Records from a collection
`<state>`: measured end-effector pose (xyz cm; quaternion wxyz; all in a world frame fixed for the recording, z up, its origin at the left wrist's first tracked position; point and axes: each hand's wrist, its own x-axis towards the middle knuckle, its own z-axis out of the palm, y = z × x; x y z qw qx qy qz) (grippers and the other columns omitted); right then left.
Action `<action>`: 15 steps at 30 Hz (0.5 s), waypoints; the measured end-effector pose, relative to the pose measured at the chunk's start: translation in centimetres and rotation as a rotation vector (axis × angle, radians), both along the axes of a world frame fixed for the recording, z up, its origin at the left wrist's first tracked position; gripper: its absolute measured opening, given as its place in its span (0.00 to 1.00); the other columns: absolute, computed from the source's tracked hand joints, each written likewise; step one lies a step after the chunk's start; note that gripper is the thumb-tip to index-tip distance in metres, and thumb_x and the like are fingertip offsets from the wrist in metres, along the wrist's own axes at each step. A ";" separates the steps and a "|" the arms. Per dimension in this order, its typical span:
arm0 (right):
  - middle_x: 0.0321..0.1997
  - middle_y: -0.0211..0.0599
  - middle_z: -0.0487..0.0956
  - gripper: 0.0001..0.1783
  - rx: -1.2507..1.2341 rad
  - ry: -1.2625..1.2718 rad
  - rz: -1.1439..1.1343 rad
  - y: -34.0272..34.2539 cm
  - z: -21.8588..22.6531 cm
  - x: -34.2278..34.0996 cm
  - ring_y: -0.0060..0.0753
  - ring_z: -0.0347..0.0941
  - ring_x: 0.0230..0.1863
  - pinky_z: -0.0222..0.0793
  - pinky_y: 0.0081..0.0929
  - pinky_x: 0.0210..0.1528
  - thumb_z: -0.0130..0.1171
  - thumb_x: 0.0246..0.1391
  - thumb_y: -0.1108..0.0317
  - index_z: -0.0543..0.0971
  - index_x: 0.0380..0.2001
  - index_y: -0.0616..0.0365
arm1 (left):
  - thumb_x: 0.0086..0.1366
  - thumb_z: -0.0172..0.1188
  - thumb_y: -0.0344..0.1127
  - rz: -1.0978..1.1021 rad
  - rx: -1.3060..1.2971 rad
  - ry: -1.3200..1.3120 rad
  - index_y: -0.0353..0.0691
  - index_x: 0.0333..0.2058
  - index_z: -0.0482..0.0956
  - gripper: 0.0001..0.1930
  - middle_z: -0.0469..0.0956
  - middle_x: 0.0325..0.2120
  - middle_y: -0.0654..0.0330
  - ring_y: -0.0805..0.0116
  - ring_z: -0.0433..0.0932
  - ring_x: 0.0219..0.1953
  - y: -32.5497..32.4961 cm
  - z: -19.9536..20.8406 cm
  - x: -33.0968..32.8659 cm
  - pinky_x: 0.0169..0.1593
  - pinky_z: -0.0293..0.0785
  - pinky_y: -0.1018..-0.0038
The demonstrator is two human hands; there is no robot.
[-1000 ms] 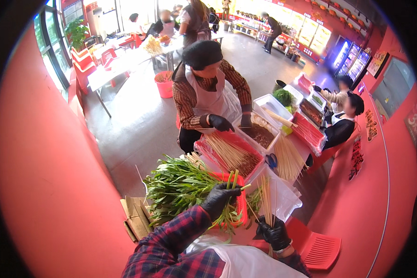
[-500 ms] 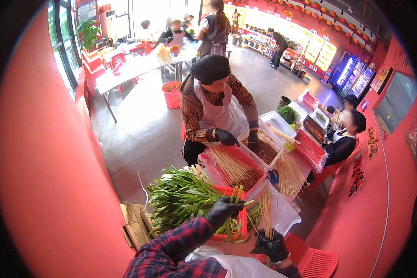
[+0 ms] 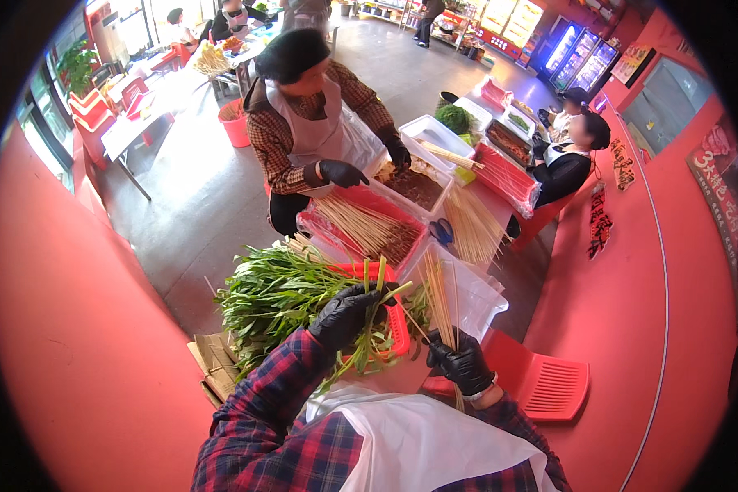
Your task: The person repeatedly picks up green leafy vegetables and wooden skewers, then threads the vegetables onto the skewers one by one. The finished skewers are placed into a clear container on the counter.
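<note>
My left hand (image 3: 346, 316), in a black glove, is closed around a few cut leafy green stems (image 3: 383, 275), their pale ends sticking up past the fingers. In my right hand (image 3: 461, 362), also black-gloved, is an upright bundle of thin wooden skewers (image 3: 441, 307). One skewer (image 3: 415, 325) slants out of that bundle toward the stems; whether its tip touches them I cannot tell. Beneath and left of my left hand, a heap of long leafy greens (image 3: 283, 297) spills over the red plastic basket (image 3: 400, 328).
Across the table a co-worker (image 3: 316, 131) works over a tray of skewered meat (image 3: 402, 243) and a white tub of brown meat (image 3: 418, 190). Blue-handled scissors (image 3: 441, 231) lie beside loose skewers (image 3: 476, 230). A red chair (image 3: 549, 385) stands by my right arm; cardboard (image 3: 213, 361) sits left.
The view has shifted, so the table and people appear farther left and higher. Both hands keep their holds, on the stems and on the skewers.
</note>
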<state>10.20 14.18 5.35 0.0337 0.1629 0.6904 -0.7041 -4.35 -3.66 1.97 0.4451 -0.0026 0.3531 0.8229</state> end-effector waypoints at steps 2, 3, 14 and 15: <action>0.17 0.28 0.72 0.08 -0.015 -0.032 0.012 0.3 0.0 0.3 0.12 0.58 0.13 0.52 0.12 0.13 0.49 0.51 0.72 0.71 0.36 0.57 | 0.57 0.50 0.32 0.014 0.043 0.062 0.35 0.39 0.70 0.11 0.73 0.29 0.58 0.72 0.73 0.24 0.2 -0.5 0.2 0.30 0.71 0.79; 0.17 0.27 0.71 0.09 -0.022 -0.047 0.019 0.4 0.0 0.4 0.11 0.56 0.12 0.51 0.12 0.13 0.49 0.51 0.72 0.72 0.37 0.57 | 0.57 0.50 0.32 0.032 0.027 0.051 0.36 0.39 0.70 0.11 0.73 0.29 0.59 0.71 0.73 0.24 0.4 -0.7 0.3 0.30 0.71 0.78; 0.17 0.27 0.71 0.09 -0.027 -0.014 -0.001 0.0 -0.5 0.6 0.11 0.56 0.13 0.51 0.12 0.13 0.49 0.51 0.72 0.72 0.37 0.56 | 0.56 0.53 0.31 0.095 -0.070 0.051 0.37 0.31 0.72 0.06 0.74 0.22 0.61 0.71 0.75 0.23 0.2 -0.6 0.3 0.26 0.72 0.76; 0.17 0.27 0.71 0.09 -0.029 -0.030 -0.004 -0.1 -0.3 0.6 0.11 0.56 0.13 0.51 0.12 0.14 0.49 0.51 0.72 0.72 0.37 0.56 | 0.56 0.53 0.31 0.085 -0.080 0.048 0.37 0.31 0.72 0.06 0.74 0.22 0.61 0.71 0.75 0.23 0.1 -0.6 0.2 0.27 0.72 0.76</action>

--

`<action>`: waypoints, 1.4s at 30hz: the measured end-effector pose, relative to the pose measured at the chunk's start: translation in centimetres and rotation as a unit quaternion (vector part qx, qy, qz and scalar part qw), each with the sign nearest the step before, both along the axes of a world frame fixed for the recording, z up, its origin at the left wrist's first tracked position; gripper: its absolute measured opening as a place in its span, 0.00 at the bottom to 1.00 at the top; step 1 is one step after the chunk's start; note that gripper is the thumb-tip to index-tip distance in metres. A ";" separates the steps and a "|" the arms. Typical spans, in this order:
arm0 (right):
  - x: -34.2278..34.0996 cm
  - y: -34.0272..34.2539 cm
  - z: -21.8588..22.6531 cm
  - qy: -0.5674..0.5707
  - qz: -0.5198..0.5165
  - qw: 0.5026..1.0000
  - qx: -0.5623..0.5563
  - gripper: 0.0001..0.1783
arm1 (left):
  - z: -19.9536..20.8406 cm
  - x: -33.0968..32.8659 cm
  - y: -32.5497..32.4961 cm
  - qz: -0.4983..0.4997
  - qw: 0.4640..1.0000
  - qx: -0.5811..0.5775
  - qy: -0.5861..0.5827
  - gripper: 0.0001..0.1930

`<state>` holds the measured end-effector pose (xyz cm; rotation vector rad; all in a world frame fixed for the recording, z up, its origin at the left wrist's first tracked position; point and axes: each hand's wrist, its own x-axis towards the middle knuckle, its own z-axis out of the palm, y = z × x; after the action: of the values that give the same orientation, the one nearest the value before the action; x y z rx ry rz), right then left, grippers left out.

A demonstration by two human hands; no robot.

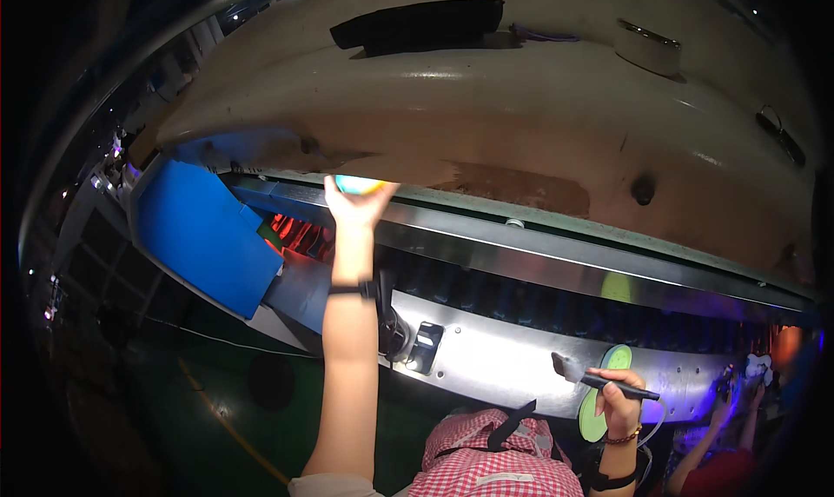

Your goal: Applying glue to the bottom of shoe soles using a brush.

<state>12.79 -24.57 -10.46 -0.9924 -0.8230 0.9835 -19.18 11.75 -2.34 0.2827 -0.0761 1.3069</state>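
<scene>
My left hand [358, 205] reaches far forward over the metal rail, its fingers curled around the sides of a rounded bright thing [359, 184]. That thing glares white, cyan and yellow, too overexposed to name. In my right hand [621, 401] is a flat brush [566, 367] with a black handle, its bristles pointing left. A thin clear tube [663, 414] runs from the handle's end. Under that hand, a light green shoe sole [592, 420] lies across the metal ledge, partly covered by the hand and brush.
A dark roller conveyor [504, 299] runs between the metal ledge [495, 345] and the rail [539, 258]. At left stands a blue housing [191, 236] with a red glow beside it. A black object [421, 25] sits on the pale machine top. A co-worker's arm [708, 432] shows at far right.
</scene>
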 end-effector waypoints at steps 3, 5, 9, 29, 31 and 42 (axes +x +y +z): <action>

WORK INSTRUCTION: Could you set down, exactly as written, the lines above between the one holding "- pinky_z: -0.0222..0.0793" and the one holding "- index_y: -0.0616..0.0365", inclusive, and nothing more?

OUTPUT:
  - pinky_z: -0.0222..0.0793
  - pinky_y: 0.0081..0.0929
  - pinky_x: 0.0210..0.1528
  - thumb_z: -0.0130..0.1171
  - thumb_x: 0.0246..0.1391
  - thumb_y: -0.1108..0.0317
  - index_z: -0.0543..0.0971
  - index_x: 0.0380..0.2001
  - index_y: -0.0616..0.0365

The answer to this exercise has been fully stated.